### Available records

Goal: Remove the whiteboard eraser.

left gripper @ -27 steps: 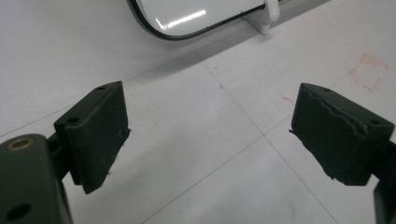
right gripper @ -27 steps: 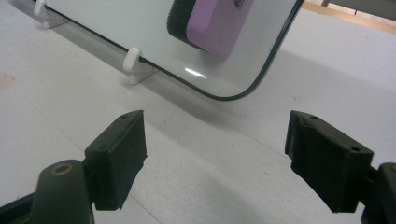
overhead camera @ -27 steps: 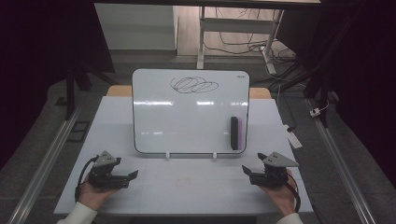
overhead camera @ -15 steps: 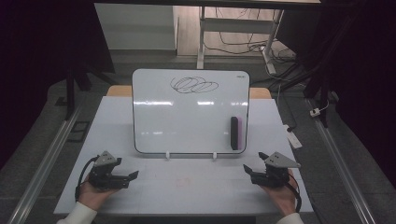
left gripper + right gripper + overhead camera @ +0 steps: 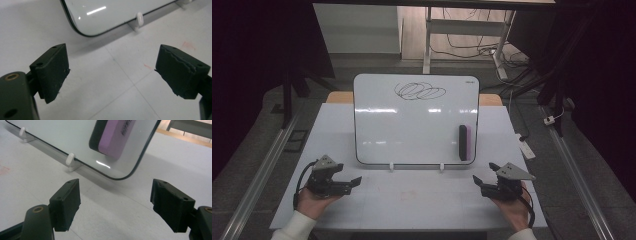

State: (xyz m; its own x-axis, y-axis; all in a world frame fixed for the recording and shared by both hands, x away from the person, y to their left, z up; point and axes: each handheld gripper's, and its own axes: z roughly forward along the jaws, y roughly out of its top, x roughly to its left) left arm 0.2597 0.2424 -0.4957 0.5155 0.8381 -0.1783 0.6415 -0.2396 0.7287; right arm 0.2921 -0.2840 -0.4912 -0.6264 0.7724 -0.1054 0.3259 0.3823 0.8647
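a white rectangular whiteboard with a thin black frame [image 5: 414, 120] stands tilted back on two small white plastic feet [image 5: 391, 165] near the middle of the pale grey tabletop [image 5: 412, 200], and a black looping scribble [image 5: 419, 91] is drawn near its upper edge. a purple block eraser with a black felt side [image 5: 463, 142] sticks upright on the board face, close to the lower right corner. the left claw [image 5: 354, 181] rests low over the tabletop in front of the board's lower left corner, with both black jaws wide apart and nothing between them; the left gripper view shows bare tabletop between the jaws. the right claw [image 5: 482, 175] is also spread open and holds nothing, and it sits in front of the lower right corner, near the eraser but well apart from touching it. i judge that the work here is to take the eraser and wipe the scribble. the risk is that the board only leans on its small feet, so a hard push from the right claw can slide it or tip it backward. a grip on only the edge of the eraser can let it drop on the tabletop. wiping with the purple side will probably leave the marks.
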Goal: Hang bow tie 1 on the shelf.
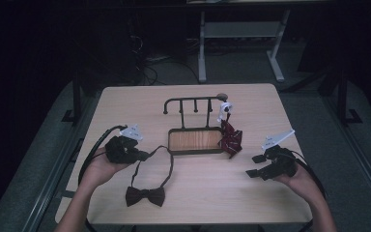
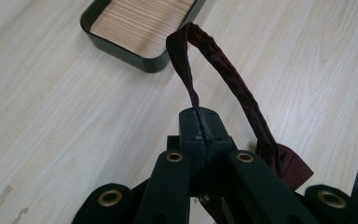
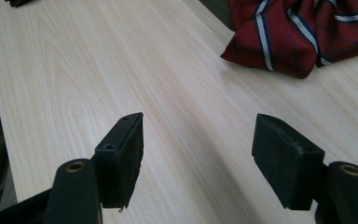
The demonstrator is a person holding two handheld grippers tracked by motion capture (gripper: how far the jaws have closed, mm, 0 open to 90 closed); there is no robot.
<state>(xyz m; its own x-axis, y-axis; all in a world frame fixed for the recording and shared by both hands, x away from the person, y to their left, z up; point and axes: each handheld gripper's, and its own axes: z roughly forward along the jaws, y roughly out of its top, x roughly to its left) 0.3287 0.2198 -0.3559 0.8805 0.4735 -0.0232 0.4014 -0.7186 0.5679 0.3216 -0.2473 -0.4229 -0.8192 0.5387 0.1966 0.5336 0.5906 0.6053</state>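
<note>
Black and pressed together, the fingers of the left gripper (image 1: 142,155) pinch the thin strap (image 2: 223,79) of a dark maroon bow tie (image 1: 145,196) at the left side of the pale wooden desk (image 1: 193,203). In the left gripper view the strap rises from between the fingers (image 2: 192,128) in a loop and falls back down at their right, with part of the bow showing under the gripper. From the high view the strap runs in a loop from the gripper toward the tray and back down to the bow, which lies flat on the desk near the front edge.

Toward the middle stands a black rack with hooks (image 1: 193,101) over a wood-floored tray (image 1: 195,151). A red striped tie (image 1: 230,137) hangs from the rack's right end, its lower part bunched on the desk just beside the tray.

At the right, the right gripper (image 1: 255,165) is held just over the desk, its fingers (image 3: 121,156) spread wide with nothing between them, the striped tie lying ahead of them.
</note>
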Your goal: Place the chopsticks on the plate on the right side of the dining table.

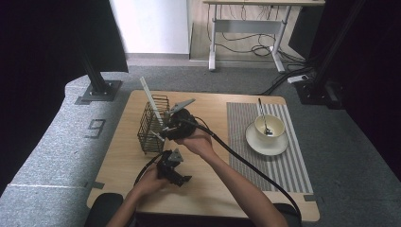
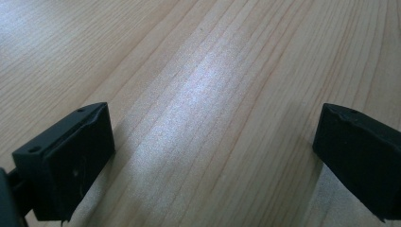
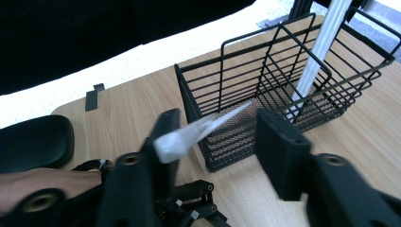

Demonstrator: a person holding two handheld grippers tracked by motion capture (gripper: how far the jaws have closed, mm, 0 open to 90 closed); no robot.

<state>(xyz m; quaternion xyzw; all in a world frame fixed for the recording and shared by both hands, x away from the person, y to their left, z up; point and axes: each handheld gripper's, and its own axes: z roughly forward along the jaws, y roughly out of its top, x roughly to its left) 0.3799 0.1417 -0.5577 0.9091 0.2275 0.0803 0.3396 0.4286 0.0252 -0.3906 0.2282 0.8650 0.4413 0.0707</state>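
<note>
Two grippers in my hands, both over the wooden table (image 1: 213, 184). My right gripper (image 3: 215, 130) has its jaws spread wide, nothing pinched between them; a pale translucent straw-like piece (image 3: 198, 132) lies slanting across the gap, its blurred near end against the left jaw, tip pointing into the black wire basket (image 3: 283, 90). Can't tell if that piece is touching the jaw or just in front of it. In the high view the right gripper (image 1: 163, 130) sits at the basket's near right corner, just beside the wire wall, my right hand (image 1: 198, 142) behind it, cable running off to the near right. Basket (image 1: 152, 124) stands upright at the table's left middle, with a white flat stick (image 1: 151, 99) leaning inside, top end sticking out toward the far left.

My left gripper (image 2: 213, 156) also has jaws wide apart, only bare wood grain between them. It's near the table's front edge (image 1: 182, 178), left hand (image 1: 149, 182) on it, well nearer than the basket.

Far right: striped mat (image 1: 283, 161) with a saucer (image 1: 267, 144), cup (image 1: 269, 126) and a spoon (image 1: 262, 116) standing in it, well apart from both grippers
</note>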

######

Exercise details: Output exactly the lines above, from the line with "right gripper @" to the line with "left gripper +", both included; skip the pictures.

Exercise answer:
right gripper @ -27 steps: 
overhead camera @ -27 steps: 
overhead camera @ -15 steps: 
left gripper + right gripper + overhead camera @ +0 steps: 

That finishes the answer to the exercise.